A form, ere long, followed the hand. Monsieur emerged from his eclipse; and producing himself on the front of his estrade, and gazing straight and fixedly before him at a vast "mappe-monde" covering the wall opposite, he demanded a third time, and now in really tragic tones:

"Est-ce là tout?"

I might yet have made all right, by stepping forwards and slipping into his hand the ruddy little shell-box I, at that moment held tight in my own. It was what I had fully purposed to do; but, first, the comic side of monsieur's behavior had tempted me to delay, and now, Mademoiselle St. Pierre's affected interference provoked contumacy. The reader not having hitherto had any cause to ascribe to Miss Snowe's character the most distant pretension to perfection, will be scarcely surprised to learn that she felt too perverse to defend herself from any imputation the Parisienne might choose to insinuate: and besides, M. Paul was so tragic, and took my defection seriously, he deserved to be vexed. I kept, then, both my box and my countenance, and sat insensate as any stone.
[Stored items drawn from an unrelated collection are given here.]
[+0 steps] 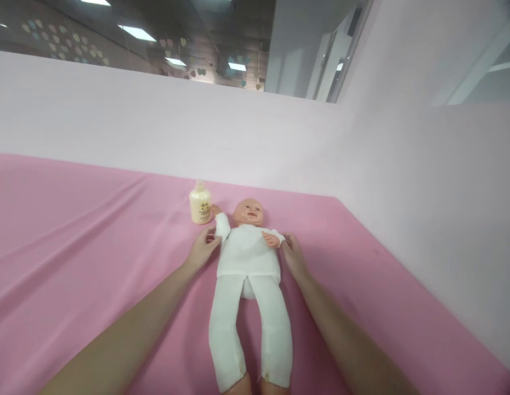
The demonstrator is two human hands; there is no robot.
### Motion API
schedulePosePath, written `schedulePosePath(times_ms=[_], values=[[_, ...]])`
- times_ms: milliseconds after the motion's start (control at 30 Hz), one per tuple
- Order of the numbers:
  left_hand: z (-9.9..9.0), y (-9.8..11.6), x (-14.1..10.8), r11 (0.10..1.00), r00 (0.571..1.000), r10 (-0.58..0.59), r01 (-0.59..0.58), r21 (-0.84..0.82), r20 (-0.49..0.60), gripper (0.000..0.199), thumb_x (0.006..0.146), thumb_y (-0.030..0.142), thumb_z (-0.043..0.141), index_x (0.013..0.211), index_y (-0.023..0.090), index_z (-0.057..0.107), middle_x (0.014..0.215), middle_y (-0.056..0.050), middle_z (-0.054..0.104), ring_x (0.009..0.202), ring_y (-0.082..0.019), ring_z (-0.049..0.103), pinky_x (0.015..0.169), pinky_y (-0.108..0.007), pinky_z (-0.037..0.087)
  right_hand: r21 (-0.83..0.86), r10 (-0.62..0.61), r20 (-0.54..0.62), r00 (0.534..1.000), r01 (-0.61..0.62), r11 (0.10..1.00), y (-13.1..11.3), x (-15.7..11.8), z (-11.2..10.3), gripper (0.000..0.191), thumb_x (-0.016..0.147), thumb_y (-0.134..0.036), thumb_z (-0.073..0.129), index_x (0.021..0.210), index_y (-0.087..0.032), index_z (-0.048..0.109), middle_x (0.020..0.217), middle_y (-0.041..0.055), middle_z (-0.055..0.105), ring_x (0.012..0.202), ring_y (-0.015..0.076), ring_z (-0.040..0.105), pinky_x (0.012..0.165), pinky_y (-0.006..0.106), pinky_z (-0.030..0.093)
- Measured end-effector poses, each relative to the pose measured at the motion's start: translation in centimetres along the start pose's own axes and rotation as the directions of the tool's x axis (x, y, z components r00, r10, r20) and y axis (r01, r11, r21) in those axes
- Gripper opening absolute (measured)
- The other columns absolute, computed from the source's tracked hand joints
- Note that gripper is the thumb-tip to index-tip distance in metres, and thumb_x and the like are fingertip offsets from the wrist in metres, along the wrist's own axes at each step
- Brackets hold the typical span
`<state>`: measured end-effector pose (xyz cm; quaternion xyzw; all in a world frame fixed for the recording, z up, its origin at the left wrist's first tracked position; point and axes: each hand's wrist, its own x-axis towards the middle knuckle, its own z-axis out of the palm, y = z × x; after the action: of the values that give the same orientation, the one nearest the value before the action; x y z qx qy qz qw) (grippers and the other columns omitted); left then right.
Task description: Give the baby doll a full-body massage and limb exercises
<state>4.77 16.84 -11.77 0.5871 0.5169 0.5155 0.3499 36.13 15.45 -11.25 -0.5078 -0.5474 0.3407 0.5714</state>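
Observation:
A baby doll (249, 249) with white cloth arms, body and legs lies face up on the pink sheet, its feet toward me. My left hand (203, 247) is at the doll's bent arm on the left, with thumb and fingers curled against the white sleeve near the elbow. On the other side, my right hand (294, 253) pinches the sleeve of the arm folded over the chest. Some of its fingertips are hidden by the sleeve. Just beyond my left hand stands a cream-coloured pump bottle (200, 205) with dark print, close to the doll's raised hand.
The pink sheet (94, 236) covers the whole surface and has long creases on the left. A white wall (164, 126) rises behind it, with a window (176, 44) above. Another white wall (436, 181) borders the right side.

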Motion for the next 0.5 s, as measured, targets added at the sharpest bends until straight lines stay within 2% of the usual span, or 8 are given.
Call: schedulePosePath(times_ms=[333,500], values=[[-0.14,-0.38,0.25,1.000,0.999,-0.007,0.006,0.003,0.054,0.058,0.082,0.047,0.066,0.134,0.021,0.061,0.132,-0.011,0.066,0.104,-0.026,0.065,0.094,-0.042,0.050,-0.063,-0.004,-0.017,1.000,0.003,0.998,-0.75,-0.27,-0.11,0.021,0.086,-0.044,0.056,0.090,-0.024,0.061,0.094,0.0020,0.069,0.089,0.0217,0.062,0.082,0.034,0.049],[-0.15,-0.29,0.17,1.000,0.998,-0.004,0.004,0.003,0.056,0.059,0.083,0.047,0.066,0.135,0.021,0.061,0.132,-0.011,0.066,0.104,-0.026,0.064,0.096,-0.044,0.049,-0.063,-0.005,-0.018,1.000,0.003,0.998,-0.67,-0.23,-0.09,0.024,0.086,-0.047,0.056,0.092,-0.024,0.061,0.096,0.0030,0.068,0.090,0.0219,0.063,0.082,0.035,0.048]])
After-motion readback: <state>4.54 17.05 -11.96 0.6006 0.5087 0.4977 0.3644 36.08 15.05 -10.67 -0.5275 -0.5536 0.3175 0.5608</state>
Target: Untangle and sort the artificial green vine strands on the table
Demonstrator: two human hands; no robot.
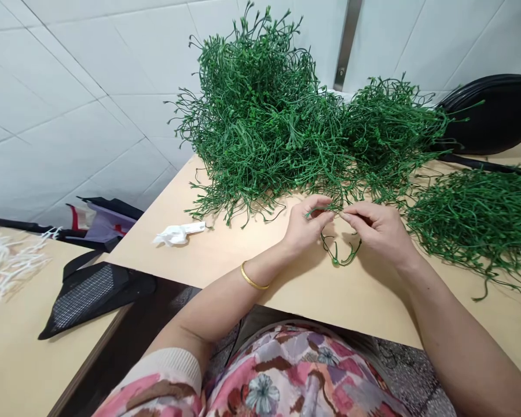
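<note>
Both of my hands meet over the wooden table, just in front of a big heap of green plastic stems (260, 121). Between thumb and fingers, my left hand (309, 223) pinches a thin green plastic stem (336, 262). My right hand (375, 229) is closed in a pinch on the same piece, close to the left fingertips. The stem's forked ends curl down below the hands. Fingers partly cover the spot where the two grips come together. Farther right, another pile of green stems (477, 217) lies beside my right forearm.
A crumpled white strip (180, 233) lies left on the table (243, 260). Black rounded objects (490, 113) stand at the back right. On a second surface at left are white plastic pieces (13, 260) and a black mesh item (91, 292). A tiled wall (69, 104) rises behind.
</note>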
"It is well!" dropped at length from the lips of M. Paul; and having uttered this phrase, the shadow of some great paroxysm—the swell of wrath, scorn, resolve—passed over his brow, rippled his lips, and lined his cheeks. Gulping down all further comment, he launched into his customary "discours".

I can't at all remember what this "discours" was; I did not listen to it: the gulping-down process, the abrupt dismissal of his mortification or vexation, had given me a sensation which half-counteracted the ludicrous effect of the reiterated "Est-ce là tout?"

Towards the close of the speech there came a pleasing diversion; my attention was again amusingly arrested.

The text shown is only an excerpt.